Já o promotor do MPPR Alexandre Gaio não concorda que a exigência da Certidão de Uso e Ocupação do Solo não tenha previsão em lei. Segundo ele, ao dizer que “São direitos de toda pessoa […] não ser exigida pela administração pública direta ou indireta certidão sem expressa previsão em lei” (artigo 3º, inciso XII), a Lei de Liberdade Econômica faz referência a normas do sentido amplo, não especificamente a uma lei ordinária ou complementar, como foi justificado pelo Ibama.
“O Conama é um órgão do Sisnama [Sistema Nacional de Meio Ambiente] que tem competência para editar normas com executoriedade à legislação ambiental, e a atribuição conferida ao Conama foi dada nada mais nada menos que pela Lei Federal 6938, que é a Lei que instituiu a Política Nacional do Meio Ambiente”, explica.
Segundo ele, a não exigência deste documento, além de afrontar o pacto federativo e as competências constitucionais atribuídas aos municípios, contraria exatamente o que a determinação do Ibama propõe: dar mais segurança jurídica e agilidade aos licenciamentos ambientais.
“Pode acontecer de o órgão ambiental federal ou estadual emitirem uma licença e o município dizer: ‘peraí, essa atividade contraria as normas municipais, vou entrar com uma ação para interditar a obra’. Qual a segurança jurídica nisso?”, questiona. “Eles querem tanto desburocratizar, mas estão fazendo o contrário, porque isso [a inexigibilidade da certidão] amplia conflitos judiciais, amplia a insegurança jurídica.
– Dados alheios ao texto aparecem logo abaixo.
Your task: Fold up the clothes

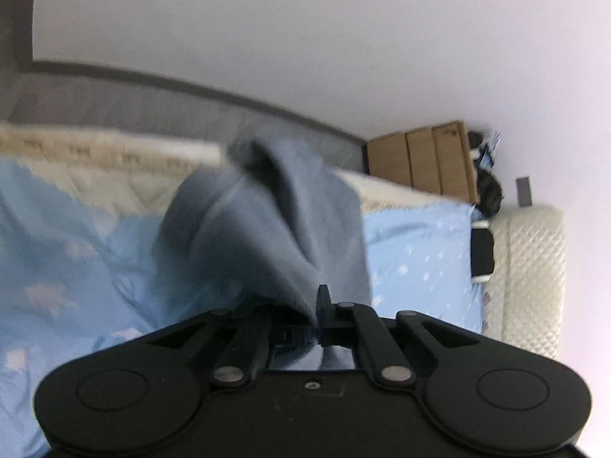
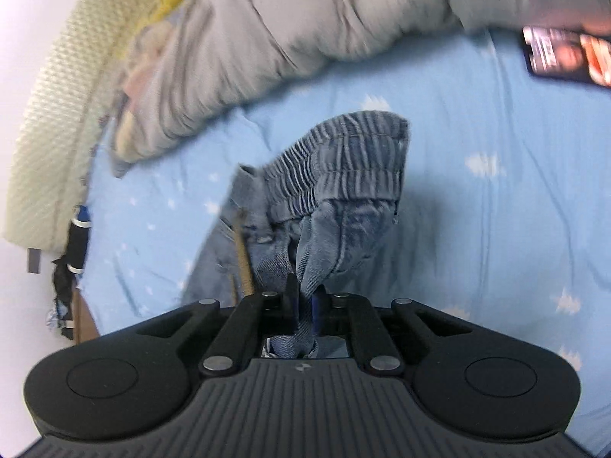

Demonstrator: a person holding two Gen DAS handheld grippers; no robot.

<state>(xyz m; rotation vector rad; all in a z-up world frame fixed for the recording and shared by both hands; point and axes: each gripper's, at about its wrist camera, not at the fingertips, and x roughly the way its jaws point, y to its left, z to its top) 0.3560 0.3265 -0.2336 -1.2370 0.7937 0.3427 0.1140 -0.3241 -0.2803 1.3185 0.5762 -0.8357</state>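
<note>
Right wrist view: the right gripper (image 2: 305, 299) has its jaws clamped on blue denim trousers with an elastic waistband (image 2: 343, 175), mid-frame above the light blue star-print bedsheet (image 2: 496, 229). Left wrist view: the left gripper (image 1: 319, 305) pinches the same trousers (image 1: 267, 221), frame centre.

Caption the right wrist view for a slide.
Right gripper pinches denim pants near their elastic waistband, lifted over a blue star-print sheet, grey quilt behind.
</note>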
Temos aí um retrocesso não somente ambiental, mas também de eficiência, porque permite que decisões e entendimentos divergentes sejam camuflados e descobertos, muitas vezes, depois de o investimento ter sido feito”, complementa.
Esse também é o entendimento de entidades representativas dos municípios. Para a Confederação Nacional do Municípios (CNM), a inexigibilidade desta certidão fere o direito previsto na Constituição Federal de o município ordenar seu próprio território.
Legalidade do Despacho
A legalidade do documento emitido pelo Ibama também é ponto de inflexão entre juristas. Para Talden Farias, a afirmação de que as resoluções do Conama estão acima ou possuem a mesma força que as normas contidas na Lei de Liberdade Econômica é equivocada.
“Existe uma resposta meramente dogmática, legal, que é: a lei diz isso e a lei é superior à resolução. E outra coisa, no campo jurídico, a lei última revoga leis anteriores, naquilo que estas discordarem das últimas”, defende.
Já para Alexandre Gaio, a Lei de Liberdade Econômica não revoga o que está expresso nas Resoluções do Conama, porque ele foi criado justamente para legislar sobre os temas ambientais.
“O Conama exerce poder normativo regular, tanto que o STF tem posicionamento pacífico quanto à legalidade, legitimidade e constitucionalidade desse poder normativo, por ele decorrer de uma Lei Federal [6.938] que incumbe ao Conselho especificamente esse poder”, explica.
Além disso, ele defende que esta lei não pode ser interpretada de modo isolado com o ordenamento jurídico, em especial com a Constituição da República. Gaio lembra, inclusive, que “a própria LLE possui um artigo que diz que a ordem econômica está condicionada à preservação ambiental (artigo 170)”.
Segundo o procurador do MPPR, a Abrampa vai se posicionar formalmente sobre o tema a partir da elaboração de Nota Técnica e, caso haja a aplicação concreta do referido despacho interpretativo nos demais licenciamentos ambientais conduzidos pelo Ibama, os Ministérios Públicos adotarão providências judiciais.